### [What you will do]
The lines to repeat are those below from the one containing "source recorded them" down to the one containing "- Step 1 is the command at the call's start", both included; reproduce them exactly and nothing else.

==== Data shown ====

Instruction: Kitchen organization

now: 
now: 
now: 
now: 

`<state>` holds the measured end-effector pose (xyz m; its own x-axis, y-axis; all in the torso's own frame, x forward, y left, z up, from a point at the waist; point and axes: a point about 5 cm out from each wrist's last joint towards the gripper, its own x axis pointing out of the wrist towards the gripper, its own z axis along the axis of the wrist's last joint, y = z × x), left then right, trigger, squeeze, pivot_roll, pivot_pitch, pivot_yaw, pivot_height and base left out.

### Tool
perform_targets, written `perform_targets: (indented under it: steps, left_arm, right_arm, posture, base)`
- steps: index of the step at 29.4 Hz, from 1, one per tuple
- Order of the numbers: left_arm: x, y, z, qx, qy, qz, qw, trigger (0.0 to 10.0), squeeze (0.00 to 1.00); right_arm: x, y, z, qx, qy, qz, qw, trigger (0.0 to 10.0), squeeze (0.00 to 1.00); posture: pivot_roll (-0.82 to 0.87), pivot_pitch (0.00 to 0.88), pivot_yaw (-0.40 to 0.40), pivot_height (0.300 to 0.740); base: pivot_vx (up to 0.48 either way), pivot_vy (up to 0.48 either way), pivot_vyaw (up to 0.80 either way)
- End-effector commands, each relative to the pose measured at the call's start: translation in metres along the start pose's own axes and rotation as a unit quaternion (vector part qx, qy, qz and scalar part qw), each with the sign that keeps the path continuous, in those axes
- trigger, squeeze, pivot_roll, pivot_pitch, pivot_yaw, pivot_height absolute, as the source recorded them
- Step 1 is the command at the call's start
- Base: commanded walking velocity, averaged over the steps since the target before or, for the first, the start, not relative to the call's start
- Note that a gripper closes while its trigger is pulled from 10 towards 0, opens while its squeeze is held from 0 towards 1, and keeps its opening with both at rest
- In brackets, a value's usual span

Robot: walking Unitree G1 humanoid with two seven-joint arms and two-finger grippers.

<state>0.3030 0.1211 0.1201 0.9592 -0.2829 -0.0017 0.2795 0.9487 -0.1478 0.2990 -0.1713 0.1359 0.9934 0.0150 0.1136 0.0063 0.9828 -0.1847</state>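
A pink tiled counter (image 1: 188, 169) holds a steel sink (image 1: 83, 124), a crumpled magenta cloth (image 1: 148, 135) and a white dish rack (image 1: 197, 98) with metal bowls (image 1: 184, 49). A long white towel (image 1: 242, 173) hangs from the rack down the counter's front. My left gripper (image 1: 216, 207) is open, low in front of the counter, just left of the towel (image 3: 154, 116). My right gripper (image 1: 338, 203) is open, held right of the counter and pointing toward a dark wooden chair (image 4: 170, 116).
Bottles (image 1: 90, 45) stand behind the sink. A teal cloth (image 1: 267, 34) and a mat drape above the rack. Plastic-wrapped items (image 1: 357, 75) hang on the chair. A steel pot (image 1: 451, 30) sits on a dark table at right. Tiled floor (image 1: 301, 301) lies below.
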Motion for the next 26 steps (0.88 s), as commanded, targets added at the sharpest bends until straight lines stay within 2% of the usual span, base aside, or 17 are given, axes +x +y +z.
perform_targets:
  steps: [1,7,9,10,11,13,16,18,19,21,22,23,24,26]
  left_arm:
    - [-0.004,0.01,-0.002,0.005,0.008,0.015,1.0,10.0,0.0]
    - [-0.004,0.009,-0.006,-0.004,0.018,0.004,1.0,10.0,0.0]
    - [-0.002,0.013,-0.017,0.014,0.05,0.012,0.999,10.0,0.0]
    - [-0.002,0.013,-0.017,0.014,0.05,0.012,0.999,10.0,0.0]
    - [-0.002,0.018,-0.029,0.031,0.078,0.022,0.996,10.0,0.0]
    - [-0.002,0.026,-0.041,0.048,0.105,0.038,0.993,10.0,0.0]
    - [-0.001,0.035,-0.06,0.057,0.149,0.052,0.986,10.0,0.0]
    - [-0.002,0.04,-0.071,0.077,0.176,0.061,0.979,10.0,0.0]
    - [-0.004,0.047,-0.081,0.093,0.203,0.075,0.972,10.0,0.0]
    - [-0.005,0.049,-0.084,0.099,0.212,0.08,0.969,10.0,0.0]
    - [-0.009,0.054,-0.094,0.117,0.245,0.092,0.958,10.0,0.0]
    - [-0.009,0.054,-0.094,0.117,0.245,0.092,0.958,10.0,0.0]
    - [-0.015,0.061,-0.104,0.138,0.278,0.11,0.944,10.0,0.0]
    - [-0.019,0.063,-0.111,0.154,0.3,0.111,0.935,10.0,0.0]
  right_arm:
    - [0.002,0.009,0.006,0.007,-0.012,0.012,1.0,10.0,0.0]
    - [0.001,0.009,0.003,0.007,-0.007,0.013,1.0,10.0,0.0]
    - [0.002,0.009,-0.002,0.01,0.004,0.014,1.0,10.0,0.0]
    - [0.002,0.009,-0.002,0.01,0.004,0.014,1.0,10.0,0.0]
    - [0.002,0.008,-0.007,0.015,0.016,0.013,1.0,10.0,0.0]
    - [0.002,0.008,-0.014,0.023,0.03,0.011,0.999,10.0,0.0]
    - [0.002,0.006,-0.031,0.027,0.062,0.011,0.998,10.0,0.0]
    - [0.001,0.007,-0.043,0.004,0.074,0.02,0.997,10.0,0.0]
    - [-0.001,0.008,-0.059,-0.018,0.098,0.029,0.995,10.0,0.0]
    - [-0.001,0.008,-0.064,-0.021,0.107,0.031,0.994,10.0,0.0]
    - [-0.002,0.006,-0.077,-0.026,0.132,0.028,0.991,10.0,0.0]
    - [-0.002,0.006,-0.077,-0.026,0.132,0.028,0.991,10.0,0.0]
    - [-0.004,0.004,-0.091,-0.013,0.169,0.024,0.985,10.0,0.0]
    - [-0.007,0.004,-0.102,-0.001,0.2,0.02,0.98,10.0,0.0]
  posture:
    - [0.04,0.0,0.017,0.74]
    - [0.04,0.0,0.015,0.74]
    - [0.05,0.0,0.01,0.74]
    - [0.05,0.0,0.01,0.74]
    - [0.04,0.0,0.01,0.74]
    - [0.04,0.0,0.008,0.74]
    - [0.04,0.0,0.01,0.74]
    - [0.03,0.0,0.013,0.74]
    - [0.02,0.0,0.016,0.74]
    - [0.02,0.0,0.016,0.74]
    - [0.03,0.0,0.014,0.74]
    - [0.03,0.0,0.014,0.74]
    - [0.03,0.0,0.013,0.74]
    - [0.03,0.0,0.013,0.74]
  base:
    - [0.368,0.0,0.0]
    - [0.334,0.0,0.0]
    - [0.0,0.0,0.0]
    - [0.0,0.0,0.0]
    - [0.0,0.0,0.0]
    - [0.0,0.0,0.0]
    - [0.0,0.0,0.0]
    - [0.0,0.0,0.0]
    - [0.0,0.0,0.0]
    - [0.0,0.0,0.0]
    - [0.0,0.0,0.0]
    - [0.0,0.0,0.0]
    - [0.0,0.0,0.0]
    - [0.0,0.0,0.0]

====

### [Task solution]
- trigger, squeeze, pivot_roll, pivot_pitch, pivot_yaw, pivot_height absolute, as the source recorded them
- Step 1 is the command at the call's start

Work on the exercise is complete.